[What is needed] Copy out each line of the material in which the word "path" appears.

[Supplied data]
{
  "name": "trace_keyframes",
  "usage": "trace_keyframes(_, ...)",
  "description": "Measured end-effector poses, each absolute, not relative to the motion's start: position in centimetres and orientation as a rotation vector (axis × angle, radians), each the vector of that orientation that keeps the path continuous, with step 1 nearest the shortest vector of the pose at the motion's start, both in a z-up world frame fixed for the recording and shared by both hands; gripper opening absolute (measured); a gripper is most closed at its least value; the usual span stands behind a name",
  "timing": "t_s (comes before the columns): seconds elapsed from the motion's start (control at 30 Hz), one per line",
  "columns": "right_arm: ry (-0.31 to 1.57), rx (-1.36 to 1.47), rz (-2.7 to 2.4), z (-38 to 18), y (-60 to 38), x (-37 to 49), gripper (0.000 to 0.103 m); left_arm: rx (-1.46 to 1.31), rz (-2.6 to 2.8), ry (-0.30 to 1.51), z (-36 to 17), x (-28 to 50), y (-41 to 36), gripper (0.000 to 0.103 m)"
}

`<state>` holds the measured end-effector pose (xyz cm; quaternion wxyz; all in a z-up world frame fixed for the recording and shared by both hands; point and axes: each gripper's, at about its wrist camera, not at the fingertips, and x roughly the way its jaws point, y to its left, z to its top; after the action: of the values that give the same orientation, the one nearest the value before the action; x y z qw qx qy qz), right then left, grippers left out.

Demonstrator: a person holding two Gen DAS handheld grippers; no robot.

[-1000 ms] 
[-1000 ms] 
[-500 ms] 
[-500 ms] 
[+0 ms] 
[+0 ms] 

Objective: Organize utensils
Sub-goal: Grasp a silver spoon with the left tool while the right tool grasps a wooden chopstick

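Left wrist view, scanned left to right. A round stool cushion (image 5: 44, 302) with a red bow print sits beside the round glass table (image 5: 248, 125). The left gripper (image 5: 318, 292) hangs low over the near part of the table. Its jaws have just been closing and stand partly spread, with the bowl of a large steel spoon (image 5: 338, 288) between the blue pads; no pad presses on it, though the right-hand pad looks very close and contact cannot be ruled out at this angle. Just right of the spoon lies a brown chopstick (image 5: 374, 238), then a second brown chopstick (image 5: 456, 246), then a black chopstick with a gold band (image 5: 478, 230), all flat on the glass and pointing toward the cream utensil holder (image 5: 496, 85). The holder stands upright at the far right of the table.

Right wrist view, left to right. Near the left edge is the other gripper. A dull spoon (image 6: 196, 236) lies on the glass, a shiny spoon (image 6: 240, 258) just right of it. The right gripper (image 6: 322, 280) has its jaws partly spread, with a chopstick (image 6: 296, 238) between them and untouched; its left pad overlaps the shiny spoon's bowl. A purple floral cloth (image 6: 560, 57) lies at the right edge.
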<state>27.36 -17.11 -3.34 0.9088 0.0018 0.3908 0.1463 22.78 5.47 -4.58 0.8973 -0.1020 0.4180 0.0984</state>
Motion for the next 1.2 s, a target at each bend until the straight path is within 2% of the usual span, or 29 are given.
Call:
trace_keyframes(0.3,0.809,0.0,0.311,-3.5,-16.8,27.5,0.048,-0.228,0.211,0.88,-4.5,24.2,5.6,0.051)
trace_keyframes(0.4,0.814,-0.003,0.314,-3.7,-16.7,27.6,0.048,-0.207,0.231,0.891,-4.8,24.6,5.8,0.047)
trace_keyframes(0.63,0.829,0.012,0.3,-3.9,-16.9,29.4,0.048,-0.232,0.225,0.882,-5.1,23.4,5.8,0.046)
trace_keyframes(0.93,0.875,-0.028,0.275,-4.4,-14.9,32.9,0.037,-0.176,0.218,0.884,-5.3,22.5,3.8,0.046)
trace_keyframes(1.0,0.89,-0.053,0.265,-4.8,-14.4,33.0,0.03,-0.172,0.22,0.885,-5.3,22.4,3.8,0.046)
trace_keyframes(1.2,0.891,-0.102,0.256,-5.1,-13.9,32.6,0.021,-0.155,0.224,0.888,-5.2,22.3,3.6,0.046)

[Response box]
  "description": "Measured end-effector poses, each absolute, not relative to the motion's start: position in centimetres and orientation as a rotation vector (axis × angle, radians), each the vector of that orientation that keeps the path continuous, with step 1 nearest the shortest vector of the pose at the motion's start, both in a z-up world frame fixed for the recording and shared by both hands; gripper opening absolute (measured); a gripper is most closed at its least value; the usual span stands behind a name",
Motion for the next 1.2 s, a target at each bend until the straight path is within 2% of the usual span, or 29 are given.

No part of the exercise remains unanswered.